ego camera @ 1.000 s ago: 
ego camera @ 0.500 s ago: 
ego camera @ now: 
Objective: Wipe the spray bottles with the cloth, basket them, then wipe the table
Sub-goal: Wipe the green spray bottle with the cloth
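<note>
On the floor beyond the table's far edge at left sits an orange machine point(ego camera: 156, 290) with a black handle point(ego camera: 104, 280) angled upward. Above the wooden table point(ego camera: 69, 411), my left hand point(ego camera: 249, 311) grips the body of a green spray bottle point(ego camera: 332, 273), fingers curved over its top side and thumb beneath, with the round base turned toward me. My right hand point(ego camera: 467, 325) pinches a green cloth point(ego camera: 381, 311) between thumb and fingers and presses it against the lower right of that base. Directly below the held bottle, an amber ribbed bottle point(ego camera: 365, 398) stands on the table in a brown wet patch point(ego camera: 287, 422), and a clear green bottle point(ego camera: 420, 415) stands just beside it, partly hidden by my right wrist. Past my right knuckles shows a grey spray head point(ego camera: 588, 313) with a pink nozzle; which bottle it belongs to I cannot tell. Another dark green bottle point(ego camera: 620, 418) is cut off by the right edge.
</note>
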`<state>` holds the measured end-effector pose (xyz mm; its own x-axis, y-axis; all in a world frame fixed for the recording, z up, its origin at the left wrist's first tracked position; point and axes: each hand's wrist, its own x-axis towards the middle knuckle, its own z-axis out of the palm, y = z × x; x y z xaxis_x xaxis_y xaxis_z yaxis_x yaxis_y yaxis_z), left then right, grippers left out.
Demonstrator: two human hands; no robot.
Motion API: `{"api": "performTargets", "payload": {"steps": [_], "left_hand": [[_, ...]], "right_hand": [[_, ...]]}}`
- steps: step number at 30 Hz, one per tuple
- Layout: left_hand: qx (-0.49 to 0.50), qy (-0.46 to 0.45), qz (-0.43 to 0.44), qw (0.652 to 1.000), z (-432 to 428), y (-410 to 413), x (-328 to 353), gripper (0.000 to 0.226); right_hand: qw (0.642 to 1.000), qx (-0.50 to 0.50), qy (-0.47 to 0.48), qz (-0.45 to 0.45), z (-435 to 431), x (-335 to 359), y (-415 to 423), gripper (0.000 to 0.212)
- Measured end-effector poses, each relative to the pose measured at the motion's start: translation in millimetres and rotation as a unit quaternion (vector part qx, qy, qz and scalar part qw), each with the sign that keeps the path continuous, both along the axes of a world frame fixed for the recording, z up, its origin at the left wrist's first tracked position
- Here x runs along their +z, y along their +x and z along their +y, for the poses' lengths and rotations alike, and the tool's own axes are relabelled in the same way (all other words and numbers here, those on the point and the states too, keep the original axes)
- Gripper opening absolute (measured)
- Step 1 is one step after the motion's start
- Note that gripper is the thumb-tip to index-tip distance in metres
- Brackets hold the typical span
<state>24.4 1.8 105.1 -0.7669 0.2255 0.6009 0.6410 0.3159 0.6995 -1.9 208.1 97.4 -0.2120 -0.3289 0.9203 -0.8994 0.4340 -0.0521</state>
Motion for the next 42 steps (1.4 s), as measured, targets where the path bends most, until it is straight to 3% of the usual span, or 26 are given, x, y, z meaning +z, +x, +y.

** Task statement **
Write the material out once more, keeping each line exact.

** Reply **
ego camera @ 1.000 s ago: 
ego camera @ 0.500 s ago: 
ego camera @ now: 
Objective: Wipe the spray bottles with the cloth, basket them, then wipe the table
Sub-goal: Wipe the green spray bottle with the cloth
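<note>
On the floor beyond the table's far edge at left sits an orange machine point(ego camera: 156, 290) with a black handle point(ego camera: 104, 280) angled upward. Above the wooden table point(ego camera: 69, 411), my left hand point(ego camera: 249, 311) grips the body of a green spray bottle point(ego camera: 332, 273), fingers curved over its top side and thumb beneath, with the round base turned toward me. My right hand point(ego camera: 467, 325) pinches a green cloth point(ego camera: 381, 311) between thumb and fingers and presses it against the lower right of that base. Directly below the held bottle, an amber ribbed bottle point(ego camera: 365, 398) stands on the table in a brown wet patch point(ego camera: 287, 422), and a clear green bottle point(ego camera: 420, 415) stands just beside it, partly hidden by my right wrist. Past my right knuckles shows a grey spray head point(ego camera: 588, 313) with a pink nozzle; which bottle it belongs to I cannot tell. Another dark green bottle point(ego camera: 620, 418) is cut off by the right edge.
</note>
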`<state>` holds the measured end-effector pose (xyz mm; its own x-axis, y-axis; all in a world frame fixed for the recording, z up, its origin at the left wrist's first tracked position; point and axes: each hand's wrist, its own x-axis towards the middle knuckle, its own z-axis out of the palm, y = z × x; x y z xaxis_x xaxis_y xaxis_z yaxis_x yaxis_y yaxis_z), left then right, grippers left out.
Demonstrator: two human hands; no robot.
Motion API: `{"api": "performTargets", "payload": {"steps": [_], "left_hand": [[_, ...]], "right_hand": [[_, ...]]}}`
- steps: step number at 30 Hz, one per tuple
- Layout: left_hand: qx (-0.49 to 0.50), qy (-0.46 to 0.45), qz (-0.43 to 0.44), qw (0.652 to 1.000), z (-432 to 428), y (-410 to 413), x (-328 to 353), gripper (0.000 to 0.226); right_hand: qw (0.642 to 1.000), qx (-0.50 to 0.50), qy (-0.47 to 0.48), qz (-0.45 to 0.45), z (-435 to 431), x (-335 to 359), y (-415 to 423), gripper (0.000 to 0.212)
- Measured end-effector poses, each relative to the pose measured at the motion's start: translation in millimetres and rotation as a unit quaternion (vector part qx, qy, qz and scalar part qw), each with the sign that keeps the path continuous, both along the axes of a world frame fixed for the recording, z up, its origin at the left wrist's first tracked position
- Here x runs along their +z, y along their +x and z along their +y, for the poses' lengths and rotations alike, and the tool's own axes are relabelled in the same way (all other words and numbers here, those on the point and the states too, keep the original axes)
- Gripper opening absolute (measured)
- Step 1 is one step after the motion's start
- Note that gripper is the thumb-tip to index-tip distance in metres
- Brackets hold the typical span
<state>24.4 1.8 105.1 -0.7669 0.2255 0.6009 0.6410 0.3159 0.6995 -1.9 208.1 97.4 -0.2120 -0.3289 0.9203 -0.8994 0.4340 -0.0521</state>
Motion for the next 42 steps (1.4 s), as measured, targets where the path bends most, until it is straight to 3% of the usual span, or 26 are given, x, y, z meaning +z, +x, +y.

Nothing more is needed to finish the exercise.